__Exercise objective__.
Scan the data below for the string "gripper". Show every line where it turns up.

__Dataset content__.
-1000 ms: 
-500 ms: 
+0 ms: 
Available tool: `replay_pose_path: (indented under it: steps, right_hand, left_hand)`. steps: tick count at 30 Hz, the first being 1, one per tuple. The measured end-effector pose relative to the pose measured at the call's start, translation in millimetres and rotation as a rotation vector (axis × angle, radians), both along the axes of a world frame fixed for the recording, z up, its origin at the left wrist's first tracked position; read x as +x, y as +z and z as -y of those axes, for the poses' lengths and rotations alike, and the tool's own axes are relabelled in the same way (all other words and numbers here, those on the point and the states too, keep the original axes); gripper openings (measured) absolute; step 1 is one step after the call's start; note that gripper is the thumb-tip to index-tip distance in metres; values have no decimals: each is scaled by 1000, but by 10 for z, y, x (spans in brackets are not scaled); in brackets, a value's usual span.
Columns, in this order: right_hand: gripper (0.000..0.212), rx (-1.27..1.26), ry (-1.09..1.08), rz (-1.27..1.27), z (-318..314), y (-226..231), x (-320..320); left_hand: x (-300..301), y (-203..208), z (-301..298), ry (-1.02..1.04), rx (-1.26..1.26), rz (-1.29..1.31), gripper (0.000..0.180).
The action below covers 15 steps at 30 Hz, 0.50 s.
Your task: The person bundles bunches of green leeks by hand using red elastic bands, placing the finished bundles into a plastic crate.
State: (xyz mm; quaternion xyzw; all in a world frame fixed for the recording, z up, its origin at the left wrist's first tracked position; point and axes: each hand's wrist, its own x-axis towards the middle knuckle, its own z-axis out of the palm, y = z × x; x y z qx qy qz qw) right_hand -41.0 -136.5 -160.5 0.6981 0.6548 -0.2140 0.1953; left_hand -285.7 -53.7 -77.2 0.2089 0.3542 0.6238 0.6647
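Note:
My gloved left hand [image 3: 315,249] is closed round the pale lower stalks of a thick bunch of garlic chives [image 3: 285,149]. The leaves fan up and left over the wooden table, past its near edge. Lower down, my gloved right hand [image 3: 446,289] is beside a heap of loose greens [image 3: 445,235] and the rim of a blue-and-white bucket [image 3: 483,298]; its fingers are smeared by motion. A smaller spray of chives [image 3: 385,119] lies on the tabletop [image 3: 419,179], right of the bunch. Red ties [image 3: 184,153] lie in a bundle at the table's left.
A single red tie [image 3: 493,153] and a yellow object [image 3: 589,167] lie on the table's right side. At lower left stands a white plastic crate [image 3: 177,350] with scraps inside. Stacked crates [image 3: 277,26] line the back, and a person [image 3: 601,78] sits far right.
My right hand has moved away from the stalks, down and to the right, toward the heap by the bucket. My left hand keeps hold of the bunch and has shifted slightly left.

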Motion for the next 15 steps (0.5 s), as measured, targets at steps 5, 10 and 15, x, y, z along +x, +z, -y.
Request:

__Response__.
Available tool: `replay_pose_path: (indented under it: steps, right_hand, left_hand)`. steps: tick count at 30 Hz, the first being 1, one per tuple. The measured end-effector pose relative to the pose measured at the call's start, translation in millimetres and rotation as a rotation vector (axis × angle, radians), both along the axes of a world frame fixed for the recording, z up, its origin at the left wrist's first tracked position; read x as +x, y as +z and z as -y of those axes, for the poses' lengths and rotations alike, and the tool's own axes are relabelled in the same way (all other words and numbers here, those on the point and the states too, keep the original axes); gripper openings (measured) absolute; step 1 is one step after the call's start; note that gripper is the thumb-tip to index-tip distance in metres; values have no decimals: each is scaled by 1000, but by 10 for z, y, x (spans in brackets are not scaled); in brackets, a value's usual span.
Columns, in this order: right_hand: gripper (0.000..0.212), rx (-1.27..1.26), ry (-1.09..1.08), rz (-1.27..1.27), z (-318..314), y (-226..231), x (-320..320); left_hand: x (-300..301), y (-203..208), z (-301..298), ry (-1.02..1.04), rx (-1.26..1.26), rz (-1.29..1.31), gripper (0.000..0.180).

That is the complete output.